En la piazzetta Nilo uno de los atractivos era el bar del mismo nombre
que albergaba el altar a Diego Armando Maradona, que jugó en el Nápoles y dejó
una huella imborrable. Más atractiva, sin duda, era la iglesia di Sant’ Angelo
a Nilo. La iglesia no era muy grande (tenía una clara competencia en la zona) y
su fachada y su interior eran agradables. Lo especial era el sarcófago del
cardenal Brancaccio, su fundador, una magnífica obra de Donatello, Michelozzo y
Pagno di Lapo Partigiani realizada en Pisa. Me asomé brevemente y lo contemplé
embelesado. A veces era necesario entrar en lugares que quizá no eran
especialmente llamativos pero que guardaban impresionantes tesoros.

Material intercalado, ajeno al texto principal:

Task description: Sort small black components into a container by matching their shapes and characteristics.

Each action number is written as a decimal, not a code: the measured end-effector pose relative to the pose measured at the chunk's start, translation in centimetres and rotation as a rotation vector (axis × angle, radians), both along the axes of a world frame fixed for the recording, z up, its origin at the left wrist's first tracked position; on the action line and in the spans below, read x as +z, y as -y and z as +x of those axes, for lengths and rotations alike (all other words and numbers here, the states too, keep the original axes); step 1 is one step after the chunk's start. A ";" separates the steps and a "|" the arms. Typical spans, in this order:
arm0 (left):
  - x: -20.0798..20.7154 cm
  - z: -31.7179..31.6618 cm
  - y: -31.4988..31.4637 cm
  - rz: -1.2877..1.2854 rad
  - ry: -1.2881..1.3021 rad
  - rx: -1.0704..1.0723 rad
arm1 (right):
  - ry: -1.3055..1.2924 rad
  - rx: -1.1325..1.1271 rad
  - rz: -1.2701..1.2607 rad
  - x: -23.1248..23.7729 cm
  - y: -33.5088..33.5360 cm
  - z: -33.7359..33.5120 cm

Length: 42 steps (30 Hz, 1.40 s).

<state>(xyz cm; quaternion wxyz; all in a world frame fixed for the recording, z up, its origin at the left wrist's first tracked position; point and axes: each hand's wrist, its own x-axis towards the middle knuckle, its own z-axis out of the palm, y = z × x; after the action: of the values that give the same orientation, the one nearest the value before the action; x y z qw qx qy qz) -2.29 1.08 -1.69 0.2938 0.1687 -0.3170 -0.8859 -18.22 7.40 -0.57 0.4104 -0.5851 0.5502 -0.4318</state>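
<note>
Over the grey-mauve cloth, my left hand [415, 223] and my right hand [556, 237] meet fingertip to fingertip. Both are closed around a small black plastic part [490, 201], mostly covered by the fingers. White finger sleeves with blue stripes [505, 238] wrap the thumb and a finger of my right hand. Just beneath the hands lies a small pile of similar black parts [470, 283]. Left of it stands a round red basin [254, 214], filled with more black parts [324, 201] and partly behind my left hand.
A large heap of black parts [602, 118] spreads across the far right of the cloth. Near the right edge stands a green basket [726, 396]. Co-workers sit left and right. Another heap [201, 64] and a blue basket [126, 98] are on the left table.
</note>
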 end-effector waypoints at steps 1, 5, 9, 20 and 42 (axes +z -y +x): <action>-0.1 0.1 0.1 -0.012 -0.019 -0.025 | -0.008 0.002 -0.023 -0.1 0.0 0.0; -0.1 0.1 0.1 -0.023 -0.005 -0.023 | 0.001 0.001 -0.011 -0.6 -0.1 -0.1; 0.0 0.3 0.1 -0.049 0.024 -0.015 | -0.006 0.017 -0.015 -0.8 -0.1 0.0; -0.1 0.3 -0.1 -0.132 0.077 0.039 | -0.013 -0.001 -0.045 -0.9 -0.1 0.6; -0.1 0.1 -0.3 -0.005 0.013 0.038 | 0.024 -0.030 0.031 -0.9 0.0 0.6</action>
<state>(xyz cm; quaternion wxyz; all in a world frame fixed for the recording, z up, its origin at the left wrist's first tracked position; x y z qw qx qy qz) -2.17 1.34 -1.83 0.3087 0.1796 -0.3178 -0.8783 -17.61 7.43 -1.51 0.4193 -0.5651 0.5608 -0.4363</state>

La calle era todo ajetreo, como
si estuviera prohibido parar y tomar aire, como si hubiera que aprovechar el
tiempo a toda costa. Y me recordó lo que contaba Ortese:
Pero una
vez por las calles de Nápoles, uno no puede dejar de moverse en una u otra
dirección, sin un propósito. Generalmente, una vez en Nápoles, la tierra pierde
para uno buena parte de su fuerza de gravedad, ya no se tiene peso ni rumbo. Se
camina sin objeto, se habla sin razón, se calla sin motivo, etcétera. Se va, se
viene. Se está aquí o allí, no importa dónde. Es como si todo el mundo hubiese
perdido la posibilidad de una lógica y navegase en la abstracción profunda,
completa, de la pura imaginación.
Continuamos hasta la catedral. Estaba
cerrada. Era hora de comer y no estaba fácil: demasiada gente.